Print the lines that run from the line with "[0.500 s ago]" to the line with "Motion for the", keeping both end lines, exactly as they appear in the entries below, and nothing else.

(Stored records)
============
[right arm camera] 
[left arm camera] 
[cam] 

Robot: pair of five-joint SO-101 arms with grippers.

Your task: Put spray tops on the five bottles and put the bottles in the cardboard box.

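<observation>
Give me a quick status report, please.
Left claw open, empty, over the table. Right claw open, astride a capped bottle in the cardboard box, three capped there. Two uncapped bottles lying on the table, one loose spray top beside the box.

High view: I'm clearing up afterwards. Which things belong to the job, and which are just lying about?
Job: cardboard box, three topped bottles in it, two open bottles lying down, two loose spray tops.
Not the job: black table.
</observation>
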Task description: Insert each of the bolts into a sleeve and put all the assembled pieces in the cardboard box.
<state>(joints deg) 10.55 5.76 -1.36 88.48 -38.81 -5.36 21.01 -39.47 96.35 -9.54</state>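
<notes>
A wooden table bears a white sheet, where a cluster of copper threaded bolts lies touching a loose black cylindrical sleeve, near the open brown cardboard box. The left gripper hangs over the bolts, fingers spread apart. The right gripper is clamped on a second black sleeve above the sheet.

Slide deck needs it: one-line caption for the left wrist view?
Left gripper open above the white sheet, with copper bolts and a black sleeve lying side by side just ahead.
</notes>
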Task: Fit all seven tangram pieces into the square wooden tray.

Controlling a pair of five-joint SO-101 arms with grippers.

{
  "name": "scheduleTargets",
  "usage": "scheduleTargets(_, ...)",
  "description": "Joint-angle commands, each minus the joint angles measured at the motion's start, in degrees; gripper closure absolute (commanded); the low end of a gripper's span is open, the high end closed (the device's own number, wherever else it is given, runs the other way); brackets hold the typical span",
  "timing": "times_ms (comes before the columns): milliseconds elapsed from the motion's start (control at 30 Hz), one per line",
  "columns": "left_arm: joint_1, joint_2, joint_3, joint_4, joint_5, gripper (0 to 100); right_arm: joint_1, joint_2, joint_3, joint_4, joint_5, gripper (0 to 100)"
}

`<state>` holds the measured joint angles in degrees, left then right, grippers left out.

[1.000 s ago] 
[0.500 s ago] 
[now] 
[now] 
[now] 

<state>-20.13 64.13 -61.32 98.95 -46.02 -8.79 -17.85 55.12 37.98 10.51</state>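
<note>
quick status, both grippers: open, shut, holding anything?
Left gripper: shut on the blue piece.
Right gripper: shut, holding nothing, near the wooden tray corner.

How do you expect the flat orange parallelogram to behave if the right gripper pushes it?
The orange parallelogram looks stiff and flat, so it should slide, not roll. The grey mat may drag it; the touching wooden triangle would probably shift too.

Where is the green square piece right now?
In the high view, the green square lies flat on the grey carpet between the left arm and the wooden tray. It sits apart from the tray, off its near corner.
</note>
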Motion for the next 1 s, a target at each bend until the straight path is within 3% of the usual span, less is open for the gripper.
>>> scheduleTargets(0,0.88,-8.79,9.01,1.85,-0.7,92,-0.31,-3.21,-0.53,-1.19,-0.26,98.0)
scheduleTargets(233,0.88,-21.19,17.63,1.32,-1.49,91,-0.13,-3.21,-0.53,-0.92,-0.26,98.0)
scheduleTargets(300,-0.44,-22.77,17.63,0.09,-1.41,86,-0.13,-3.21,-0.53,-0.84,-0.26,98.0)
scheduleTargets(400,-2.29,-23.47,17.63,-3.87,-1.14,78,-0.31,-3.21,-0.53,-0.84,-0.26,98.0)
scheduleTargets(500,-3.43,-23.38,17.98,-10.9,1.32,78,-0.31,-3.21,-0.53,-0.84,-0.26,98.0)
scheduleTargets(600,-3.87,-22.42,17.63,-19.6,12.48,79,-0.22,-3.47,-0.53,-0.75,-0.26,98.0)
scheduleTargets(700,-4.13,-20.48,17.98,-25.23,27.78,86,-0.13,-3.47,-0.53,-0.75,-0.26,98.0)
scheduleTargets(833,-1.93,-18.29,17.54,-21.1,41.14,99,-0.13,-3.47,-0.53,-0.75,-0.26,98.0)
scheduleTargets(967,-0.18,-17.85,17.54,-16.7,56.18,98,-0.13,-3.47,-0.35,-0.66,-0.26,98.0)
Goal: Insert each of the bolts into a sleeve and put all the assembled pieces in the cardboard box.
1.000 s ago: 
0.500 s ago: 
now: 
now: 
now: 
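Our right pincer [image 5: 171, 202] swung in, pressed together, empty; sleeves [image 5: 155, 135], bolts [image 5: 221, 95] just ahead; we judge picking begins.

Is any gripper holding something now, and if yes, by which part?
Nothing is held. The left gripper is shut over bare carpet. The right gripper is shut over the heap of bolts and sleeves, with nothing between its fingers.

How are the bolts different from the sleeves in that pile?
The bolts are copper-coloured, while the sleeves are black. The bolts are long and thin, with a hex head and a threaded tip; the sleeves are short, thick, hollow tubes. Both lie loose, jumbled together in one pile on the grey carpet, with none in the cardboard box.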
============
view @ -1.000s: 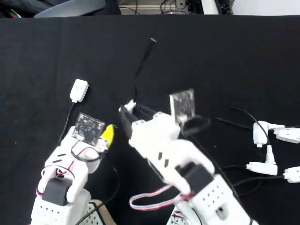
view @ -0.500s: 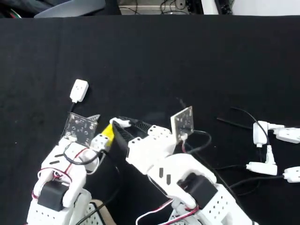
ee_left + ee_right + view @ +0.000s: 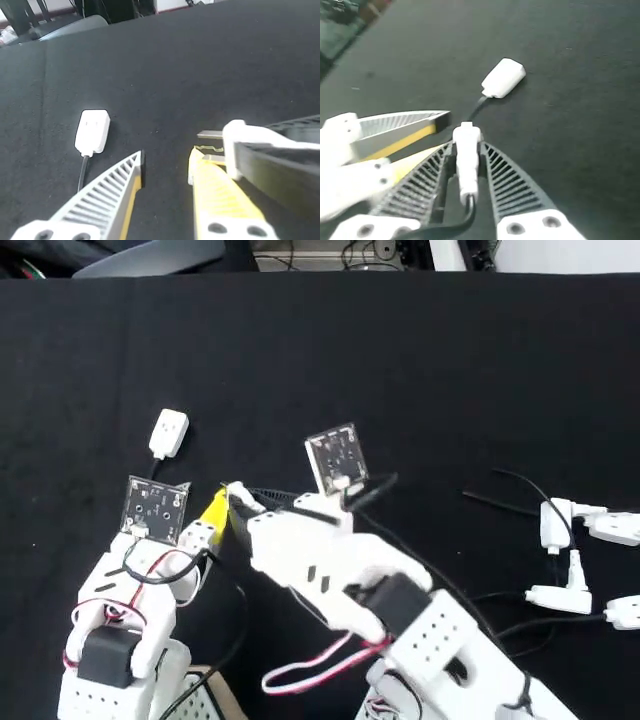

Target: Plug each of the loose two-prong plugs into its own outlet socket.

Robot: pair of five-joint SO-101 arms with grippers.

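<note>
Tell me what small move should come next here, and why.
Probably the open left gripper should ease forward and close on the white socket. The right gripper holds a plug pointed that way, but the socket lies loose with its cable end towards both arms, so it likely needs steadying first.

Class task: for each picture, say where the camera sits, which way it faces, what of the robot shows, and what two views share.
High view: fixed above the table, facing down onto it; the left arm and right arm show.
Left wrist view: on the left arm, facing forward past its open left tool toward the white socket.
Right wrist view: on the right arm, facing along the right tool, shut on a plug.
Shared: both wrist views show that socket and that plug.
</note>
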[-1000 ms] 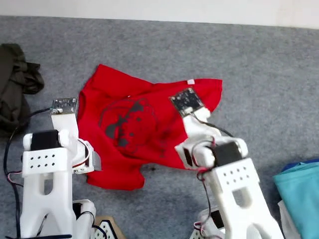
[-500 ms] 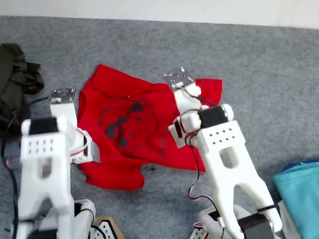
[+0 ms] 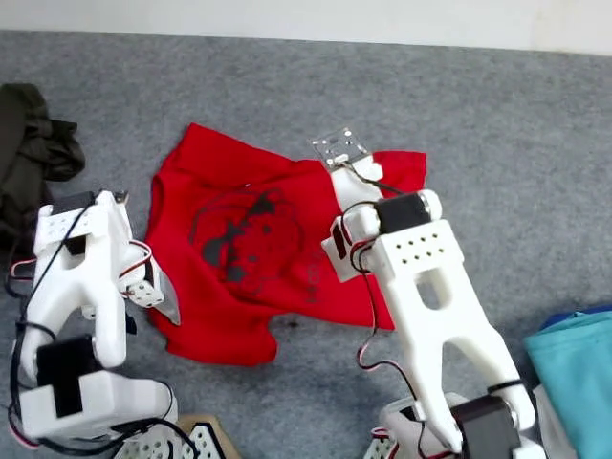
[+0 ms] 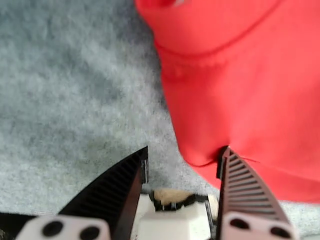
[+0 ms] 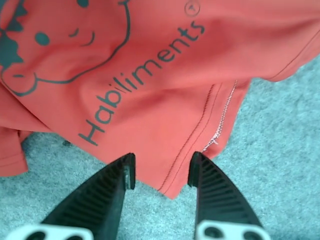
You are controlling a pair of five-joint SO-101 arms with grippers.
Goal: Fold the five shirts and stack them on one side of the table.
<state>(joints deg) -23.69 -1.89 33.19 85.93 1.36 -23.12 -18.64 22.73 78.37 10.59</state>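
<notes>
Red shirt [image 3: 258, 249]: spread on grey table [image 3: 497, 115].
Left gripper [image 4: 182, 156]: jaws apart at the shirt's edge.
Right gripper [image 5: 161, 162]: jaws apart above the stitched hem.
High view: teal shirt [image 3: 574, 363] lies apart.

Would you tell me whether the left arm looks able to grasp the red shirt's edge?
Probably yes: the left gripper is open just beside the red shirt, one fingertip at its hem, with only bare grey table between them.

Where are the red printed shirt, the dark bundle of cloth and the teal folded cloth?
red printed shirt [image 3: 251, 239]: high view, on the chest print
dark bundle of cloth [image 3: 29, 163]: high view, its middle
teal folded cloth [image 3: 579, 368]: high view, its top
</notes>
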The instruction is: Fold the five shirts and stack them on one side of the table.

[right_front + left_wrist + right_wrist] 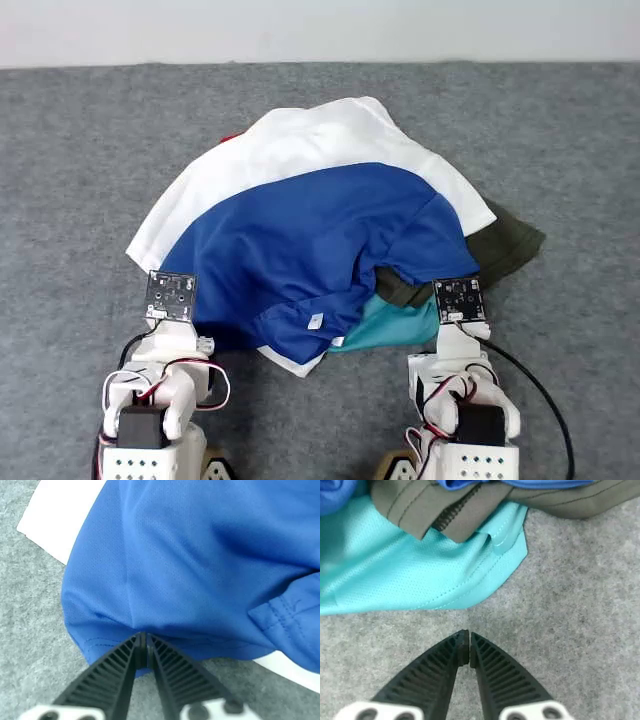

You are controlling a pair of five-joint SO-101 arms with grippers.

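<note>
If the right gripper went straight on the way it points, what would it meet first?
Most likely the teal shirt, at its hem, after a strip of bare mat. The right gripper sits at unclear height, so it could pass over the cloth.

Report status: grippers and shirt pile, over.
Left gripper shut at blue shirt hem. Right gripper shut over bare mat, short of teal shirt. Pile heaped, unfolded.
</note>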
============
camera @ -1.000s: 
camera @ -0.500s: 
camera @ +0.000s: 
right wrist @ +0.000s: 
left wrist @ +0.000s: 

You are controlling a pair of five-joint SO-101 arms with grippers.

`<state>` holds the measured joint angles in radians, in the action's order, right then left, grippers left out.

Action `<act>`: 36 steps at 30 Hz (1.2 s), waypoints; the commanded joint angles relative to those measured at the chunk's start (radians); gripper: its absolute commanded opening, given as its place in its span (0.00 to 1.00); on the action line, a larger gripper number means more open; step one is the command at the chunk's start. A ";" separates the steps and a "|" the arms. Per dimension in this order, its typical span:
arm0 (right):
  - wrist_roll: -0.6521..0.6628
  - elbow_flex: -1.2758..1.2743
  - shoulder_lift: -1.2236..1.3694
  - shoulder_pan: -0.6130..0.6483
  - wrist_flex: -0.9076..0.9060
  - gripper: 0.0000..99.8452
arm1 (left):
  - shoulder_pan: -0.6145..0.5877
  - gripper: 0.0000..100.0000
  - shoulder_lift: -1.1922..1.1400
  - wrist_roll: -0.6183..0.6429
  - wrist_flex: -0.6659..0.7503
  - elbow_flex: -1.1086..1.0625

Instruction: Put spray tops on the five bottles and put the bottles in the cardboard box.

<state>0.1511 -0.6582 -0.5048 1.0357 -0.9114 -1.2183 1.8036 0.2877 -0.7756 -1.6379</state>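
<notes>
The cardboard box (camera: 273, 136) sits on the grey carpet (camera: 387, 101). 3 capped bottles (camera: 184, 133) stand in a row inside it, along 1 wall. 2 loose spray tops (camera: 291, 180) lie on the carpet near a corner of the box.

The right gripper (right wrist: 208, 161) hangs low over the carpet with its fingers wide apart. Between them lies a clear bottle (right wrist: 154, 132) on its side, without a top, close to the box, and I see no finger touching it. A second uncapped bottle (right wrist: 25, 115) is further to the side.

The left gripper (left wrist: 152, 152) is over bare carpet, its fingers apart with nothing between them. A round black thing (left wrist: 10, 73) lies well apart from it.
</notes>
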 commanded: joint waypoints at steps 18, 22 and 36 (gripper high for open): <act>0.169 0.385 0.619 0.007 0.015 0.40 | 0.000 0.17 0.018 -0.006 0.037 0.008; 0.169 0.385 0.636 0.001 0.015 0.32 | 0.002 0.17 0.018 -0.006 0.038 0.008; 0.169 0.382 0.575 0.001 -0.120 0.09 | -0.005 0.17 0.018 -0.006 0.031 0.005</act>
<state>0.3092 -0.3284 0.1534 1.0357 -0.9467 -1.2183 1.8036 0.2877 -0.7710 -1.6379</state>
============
| RESPONSE BELOW |
[0.500 s ago] 
[now] 
[now] 
[now] 

<state>-20.13 64.13 -61.32 98.95 -46.02 -8.79 -17.85 55.12 37.98 10.51</state>
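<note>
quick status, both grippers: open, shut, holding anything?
Left gripper: shut on the blue piece.
Right gripper: shut, holding nothing, near the wooden tray corner.

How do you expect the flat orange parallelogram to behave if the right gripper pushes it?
The orange parallelogram looks stiff and flat, so it should slide, not roll. The grey mat may drag it; the touching wooden triangle would probably shift too.

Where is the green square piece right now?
In the high view, the green square lies flat on the grey carpet between the left arm and the wooden tray. It sits apart from the tray, off its near corner.
</note>
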Motion for the next 1 s, a target at each bend until the straight path is within 3% of the usual span, less is open for the gripper.

No further output is required, since the answer is complete.